» What to work on
Would you please copy every line of the material that follows, exactly as it reads?

•••••

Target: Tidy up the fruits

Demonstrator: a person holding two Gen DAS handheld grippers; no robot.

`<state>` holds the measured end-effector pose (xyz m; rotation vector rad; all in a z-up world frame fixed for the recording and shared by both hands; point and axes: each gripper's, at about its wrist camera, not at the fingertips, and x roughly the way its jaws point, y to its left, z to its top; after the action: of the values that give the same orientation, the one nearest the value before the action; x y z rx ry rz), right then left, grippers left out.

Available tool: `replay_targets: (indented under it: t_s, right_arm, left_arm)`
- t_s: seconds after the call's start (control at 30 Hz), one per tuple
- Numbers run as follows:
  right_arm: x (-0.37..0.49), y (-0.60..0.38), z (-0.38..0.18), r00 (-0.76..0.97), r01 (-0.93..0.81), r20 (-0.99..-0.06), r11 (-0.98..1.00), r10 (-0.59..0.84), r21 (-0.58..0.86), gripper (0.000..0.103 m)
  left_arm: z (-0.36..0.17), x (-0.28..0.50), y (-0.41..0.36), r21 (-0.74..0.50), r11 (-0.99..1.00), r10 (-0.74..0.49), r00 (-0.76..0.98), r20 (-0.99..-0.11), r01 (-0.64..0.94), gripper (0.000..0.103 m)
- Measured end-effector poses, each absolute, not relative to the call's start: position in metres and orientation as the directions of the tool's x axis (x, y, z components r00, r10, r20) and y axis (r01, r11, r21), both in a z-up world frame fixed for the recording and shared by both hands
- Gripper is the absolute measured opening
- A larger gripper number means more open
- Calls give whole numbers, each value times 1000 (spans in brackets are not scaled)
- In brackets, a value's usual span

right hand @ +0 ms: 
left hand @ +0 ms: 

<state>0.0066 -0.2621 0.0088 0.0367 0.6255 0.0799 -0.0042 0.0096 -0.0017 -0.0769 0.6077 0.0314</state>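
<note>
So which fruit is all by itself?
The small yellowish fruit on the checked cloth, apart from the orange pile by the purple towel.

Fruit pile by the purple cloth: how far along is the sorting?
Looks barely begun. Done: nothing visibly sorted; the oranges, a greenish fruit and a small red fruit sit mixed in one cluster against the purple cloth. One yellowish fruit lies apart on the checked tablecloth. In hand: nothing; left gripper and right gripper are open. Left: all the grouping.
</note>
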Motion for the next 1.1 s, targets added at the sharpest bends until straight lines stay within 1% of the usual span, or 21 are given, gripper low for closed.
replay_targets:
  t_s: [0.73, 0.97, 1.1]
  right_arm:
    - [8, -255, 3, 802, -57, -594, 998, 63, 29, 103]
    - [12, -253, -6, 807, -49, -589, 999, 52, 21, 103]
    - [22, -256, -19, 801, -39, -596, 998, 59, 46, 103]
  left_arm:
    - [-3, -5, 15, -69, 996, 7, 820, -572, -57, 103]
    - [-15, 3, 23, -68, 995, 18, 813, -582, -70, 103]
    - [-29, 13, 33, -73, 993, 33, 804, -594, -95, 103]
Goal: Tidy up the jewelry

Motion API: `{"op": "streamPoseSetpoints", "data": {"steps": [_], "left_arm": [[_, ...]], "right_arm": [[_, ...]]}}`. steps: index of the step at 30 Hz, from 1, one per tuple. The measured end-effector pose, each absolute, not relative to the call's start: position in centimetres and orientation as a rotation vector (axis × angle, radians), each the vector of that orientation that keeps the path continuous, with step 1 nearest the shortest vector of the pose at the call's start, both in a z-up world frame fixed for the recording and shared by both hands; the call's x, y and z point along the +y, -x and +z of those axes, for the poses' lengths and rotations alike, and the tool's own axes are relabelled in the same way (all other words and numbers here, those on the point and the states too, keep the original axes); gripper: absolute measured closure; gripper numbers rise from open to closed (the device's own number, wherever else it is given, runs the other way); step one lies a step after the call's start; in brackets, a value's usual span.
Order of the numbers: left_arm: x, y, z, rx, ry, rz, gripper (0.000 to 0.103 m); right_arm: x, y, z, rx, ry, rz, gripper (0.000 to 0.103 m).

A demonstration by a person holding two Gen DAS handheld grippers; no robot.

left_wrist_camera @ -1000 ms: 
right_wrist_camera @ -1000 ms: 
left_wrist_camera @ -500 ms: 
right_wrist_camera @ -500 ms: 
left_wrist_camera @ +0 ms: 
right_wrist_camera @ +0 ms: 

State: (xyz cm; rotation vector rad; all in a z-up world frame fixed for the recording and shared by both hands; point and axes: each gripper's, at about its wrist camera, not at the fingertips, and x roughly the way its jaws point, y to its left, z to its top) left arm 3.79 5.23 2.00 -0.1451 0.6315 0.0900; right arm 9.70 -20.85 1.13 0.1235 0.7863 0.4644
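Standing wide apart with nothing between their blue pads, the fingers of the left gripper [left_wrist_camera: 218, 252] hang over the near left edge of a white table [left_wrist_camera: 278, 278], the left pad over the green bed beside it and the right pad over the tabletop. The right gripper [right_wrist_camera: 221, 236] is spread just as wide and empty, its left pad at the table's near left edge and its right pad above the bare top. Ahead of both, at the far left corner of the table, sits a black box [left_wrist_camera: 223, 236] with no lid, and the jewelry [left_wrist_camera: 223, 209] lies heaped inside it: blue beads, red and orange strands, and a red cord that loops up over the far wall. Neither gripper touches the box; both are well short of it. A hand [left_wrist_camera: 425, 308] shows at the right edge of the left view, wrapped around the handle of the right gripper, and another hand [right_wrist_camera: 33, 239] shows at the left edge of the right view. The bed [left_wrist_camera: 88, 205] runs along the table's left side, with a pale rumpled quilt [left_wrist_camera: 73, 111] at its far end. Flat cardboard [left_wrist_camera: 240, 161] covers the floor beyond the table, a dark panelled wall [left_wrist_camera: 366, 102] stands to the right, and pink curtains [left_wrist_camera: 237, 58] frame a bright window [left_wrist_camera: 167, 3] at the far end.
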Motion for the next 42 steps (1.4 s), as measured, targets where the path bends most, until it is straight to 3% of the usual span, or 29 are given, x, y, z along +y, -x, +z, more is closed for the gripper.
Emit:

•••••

» Your response
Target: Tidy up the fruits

Demonstrator: a person holding two Gen DAS handheld grippers; no robot.

`<state>` holds the measured end-effector pose (xyz m; rotation vector rad; all in a z-up world frame fixed for the recording and shared by both hands; point and axes: each gripper's, at about its wrist camera, not at the fingertips, and x roughly the way its jaws point, y to its left, z to its top; after the action: of the values that give the same orientation, the one nearest the value before the action; x y z rx ry rz), right then left, grippers left out.

Available tool: `replay_targets: (indented under it: t_s, right_arm, left_arm)`
- t_s: seconds after the call's start (control at 30 Hz), one per tuple
- Numbers run as follows:
  right_arm: x (-0.37..0.49), y (-0.60..0.38), z (-0.38..0.18), r00 (-0.76..0.97), r01 (-0.93..0.81), r20 (-0.99..-0.06), r11 (-0.98..1.00), r10 (-0.59..0.84), r21 (-0.58..0.86), gripper (0.000..0.103 m)
  left_arm: z (-0.36..0.17), x (-0.28..0.50), y (-0.41..0.36), r21 (-0.74..0.50), r11 (-0.99..1.00), r10 (-0.74..0.49), r00 (-0.76..0.98), r20 (-0.99..-0.11), r01 (-0.64..0.94), gripper (0.000..0.103 m)
- Measured end-effector poses, each absolute, not relative to the call's start: position in metres and orientation as the directions of the tool's x axis (x, y, z components r00, r10, r20) and y axis (r01, r11, r21), both in a z-up world frame fixed for the recording and shared by both hands
- Gripper is the absolute measured opening
- A larger gripper number means more open
- Calls give whole numbers, each value times 1000 (spans in brackets are not scaled)
- In brackets, a value's usual span

right hand @ +0 ms: 
left hand @ +0 ms: 

<state>0.0066 -0.2621 0.0088 0.0367 0.6255 0.0799 -0.0042 0.0096 -0.0017 -0.0769 0.6077 0.0314</state>
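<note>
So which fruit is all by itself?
The small yellowish fruit on the checked cloth, apart from the orange pile by the purple towel.

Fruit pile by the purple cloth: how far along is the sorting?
Looks barely begun. Done: nothing visibly sorted; the oranges, a greenish fruit and a small red fruit sit mixed in one cluster against the purple cloth. One yellowish fruit lies apart on the checked tablecloth. In hand: nothing; left gripper and right gripper are open. Left: all the grouping.
</note>
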Motion for the next 1.1 s, targets added at the sharpest bends until straight lines stay within 1% of the usual span, or 21 are given, gripper low for closed.
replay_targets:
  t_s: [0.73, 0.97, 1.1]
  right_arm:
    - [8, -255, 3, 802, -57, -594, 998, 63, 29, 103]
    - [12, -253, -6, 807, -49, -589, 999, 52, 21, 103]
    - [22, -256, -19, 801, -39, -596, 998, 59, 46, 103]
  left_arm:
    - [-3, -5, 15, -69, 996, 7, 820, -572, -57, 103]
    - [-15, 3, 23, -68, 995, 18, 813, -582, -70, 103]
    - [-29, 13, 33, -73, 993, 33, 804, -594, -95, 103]
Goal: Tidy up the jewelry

Motion API: `{"op": "streamPoseSetpoints", "data": {"steps": [_], "left_arm": [[_, ...]], "right_arm": [[_, ...]]}}`. steps: index of the step at 30 Hz, from 1, one per tuple. The measured end-effector pose, each absolute, not relative to the call's start: position in centimetres and orientation as a rotation vector (axis × angle, radians), each the vector of that orientation that keeps the path continuous, with step 1 nearest the shortest vector of the pose at the call's start, both in a z-up world frame fixed for the recording and shared by both hands; the call's x, y and z point along the +y, -x and +z of those axes, for the poses' lengths and rotations alike, and the tool's own axes are relabelled in the same way (all other words and numbers here, those on the point and the states too, keep the original axes); gripper: absolute measured closure; gripper numbers rise from open to closed (the device's own number, wherever else it is given, runs the other way); step one lies a step after the call's start; in brackets, a value's usual span.
Order of the numbers: left_arm: x, y, z, rx, ry, rz, gripper (0.000 to 0.103 m); right_arm: x, y, z, rx, ry, rz, gripper (0.000 to 0.103 m).

A demonstration by a person holding two Gen DAS handheld grippers; no robot.

left_wrist_camera @ -1000 ms: 
right_wrist_camera @ -1000 ms: 
left_wrist_camera @ -500 ms: 
right_wrist_camera @ -500 ms: 
left_wrist_camera @ +0 ms: 
right_wrist_camera @ +0 ms: 

State: (xyz cm; rotation vector rad; all in a z-up world frame fixed for the recording and shared by both hands; point and axes: each gripper's, at about its wrist camera, not at the fingertips, and x roughly the way its jaws point, y to its left, z to its top) left arm 3.79 5.23 2.00 -0.1451 0.6315 0.0900; right arm 9.70 -20.85 1.13 0.1235 0.7863 0.4644
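Standing wide apart with nothing between their blue pads, the fingers of the left gripper [left_wrist_camera: 218, 252] hang over the near left edge of a white table [left_wrist_camera: 278, 278], the left pad over the green bed beside it and the right pad over the tabletop. The right gripper [right_wrist_camera: 221, 236] is spread just as wide and empty, its left pad at the table's near left edge and its right pad above the bare top. Ahead of both, at the far left corner of the table, sits a black box [left_wrist_camera: 223, 236] with no lid, and the jewelry [left_wrist_camera: 223, 209] lies heaped inside it: blue beads, red and orange strands, and a red cord that loops up over the far wall. Neither gripper touches the box; both are well short of it. A hand [left_wrist_camera: 425, 308] shows at the right edge of the left view, wrapped around the handle of the right gripper, and another hand [right_wrist_camera: 33, 239] shows at the left edge of the right view. The bed [left_wrist_camera: 88, 205] runs along the table's left side, with a pale rumpled quilt [left_wrist_camera: 73, 111] at its far end. Flat cardboard [left_wrist_camera: 240, 161] covers the floor beyond the table, a dark panelled wall [left_wrist_camera: 366, 102] stands to the right, and pink curtains [left_wrist_camera: 237, 58] frame a bright window [left_wrist_camera: 167, 3] at the far end.
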Motion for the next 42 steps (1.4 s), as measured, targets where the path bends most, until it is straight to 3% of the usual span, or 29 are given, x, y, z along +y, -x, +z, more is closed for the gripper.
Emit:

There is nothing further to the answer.